INSTRUCTIONS FOR THE TASK: Reproduce, from the lines below, exactly the stretch that begins at the line containing "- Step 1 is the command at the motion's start" and ends at the line containing "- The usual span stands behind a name", both included.
[RAW DATA — start]
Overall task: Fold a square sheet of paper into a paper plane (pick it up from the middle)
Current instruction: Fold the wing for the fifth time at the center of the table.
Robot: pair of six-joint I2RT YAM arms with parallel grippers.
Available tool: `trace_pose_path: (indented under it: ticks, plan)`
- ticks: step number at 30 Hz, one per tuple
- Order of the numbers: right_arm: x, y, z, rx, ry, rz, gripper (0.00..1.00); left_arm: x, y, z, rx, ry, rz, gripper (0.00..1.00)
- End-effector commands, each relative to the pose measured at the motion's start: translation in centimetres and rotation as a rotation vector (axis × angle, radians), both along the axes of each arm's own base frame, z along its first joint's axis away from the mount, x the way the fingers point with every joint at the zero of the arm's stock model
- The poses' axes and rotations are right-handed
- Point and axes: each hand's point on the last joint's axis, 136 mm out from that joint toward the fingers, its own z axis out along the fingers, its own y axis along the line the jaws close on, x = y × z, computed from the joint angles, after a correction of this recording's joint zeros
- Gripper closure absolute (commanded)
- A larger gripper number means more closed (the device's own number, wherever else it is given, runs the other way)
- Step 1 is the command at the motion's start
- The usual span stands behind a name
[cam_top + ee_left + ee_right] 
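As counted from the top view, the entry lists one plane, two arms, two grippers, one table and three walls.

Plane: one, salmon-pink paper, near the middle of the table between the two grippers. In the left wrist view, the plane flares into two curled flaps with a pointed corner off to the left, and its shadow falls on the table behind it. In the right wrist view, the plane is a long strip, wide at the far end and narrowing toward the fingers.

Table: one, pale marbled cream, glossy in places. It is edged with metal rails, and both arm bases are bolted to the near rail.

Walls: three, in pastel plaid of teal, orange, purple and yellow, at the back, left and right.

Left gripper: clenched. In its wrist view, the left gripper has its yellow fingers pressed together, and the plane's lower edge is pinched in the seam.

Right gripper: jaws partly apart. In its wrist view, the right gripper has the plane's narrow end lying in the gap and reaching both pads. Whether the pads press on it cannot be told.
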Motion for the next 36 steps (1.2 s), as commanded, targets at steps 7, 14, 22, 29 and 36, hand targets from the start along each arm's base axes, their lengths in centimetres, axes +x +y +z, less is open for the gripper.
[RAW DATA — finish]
YOUR RESPONSE:
- Step 1 is the command at the motion's start
- The usual span stands behind a name

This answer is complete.